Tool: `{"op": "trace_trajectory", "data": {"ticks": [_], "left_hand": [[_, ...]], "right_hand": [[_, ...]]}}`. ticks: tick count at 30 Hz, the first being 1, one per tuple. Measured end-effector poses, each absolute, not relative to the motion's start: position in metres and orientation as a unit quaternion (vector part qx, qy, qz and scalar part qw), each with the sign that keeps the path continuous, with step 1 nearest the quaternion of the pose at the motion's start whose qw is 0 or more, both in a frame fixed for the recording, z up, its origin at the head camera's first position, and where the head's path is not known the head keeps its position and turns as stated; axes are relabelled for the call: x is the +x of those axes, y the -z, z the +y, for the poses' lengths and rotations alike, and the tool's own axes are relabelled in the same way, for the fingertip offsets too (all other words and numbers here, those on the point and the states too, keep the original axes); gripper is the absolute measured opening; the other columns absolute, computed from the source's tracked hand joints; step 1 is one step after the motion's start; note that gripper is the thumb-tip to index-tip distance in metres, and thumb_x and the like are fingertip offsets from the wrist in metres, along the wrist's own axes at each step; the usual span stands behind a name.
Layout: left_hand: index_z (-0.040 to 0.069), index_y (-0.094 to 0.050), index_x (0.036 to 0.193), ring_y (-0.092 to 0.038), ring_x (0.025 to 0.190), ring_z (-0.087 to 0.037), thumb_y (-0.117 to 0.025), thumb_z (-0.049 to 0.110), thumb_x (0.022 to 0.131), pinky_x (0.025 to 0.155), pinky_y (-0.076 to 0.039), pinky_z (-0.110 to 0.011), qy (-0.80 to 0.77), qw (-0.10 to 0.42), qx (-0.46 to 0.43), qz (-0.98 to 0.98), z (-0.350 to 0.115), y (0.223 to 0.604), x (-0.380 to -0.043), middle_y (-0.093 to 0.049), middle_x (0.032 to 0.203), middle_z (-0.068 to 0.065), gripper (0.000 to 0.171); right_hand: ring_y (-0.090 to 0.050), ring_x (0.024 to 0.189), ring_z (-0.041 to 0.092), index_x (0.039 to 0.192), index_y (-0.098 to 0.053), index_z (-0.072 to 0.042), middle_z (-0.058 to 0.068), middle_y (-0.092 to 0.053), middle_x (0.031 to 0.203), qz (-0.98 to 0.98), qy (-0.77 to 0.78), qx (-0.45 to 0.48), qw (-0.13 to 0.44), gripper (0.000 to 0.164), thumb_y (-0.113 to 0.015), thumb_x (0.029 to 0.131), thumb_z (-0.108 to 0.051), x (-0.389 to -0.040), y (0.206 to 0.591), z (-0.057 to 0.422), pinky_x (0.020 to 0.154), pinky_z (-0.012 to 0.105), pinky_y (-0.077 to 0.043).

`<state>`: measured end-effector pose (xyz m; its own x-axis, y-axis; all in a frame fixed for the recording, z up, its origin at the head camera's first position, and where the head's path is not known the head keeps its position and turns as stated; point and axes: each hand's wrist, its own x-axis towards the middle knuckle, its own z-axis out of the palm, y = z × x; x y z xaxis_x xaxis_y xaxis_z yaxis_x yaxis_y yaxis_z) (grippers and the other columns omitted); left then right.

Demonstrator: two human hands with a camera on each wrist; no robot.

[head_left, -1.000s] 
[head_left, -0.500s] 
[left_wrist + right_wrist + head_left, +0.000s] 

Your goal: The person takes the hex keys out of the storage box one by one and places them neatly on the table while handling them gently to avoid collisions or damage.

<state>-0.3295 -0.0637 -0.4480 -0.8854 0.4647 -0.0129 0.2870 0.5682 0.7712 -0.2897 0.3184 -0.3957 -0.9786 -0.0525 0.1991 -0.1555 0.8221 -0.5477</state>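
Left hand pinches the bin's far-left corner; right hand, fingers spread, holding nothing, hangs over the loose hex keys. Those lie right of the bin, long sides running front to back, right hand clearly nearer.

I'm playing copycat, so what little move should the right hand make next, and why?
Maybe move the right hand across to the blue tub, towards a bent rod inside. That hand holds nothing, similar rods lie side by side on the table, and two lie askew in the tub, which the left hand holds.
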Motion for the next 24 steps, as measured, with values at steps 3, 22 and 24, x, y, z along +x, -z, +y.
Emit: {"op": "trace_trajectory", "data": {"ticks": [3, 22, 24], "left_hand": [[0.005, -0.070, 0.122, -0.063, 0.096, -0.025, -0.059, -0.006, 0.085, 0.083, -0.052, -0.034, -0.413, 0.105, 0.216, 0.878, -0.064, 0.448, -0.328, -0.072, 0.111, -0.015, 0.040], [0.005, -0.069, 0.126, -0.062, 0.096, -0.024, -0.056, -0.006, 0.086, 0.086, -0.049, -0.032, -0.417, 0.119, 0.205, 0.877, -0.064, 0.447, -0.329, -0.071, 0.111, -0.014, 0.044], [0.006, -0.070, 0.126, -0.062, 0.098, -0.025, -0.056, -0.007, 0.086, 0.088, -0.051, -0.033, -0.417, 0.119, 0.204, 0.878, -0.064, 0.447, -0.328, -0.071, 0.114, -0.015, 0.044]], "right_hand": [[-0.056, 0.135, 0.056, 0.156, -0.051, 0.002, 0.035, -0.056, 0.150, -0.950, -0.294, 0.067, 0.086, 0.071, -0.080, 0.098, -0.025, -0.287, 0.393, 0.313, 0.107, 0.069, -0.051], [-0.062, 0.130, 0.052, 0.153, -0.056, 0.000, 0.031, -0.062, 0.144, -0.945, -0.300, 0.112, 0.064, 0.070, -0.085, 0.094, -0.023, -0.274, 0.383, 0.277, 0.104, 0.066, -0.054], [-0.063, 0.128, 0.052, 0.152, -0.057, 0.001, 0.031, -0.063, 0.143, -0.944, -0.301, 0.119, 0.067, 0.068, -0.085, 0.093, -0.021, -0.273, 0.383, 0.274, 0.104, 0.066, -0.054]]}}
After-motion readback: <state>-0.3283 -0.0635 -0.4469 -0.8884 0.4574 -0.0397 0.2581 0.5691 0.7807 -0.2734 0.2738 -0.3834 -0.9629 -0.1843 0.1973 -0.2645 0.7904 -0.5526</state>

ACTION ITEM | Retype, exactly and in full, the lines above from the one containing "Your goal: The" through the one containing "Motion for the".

ANSWER SECTION |
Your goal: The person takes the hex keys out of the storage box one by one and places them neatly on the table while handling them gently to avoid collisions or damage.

<state>-0.3295 -0.0637 -0.4480 -0.8854 0.4647 -0.0129 0.2870 0.5682 0.7712 -0.2897 0.3184 -0.3957 -0.9786 -0.0525 0.1991 -0.1555 0.8221 -0.5477</state>
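Left hand pinches the bin's far-left corner; right hand, fingers spread, holding nothing, hangs over the loose hex keys. Those lie right of the bin, long sides running front to back, right hand clearly nearer.

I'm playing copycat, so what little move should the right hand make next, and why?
Maybe move the right hand across to the blue tub, towards a bent rod inside. That hand holds nothing, similar rods lie side by side on the table, and two lie askew in the tub, which the left hand holds.
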Motion for the next 24 steps, as measured, with values at steps 3, 22 and 24, x, y, z along +x, -z, +y.

That completes the response.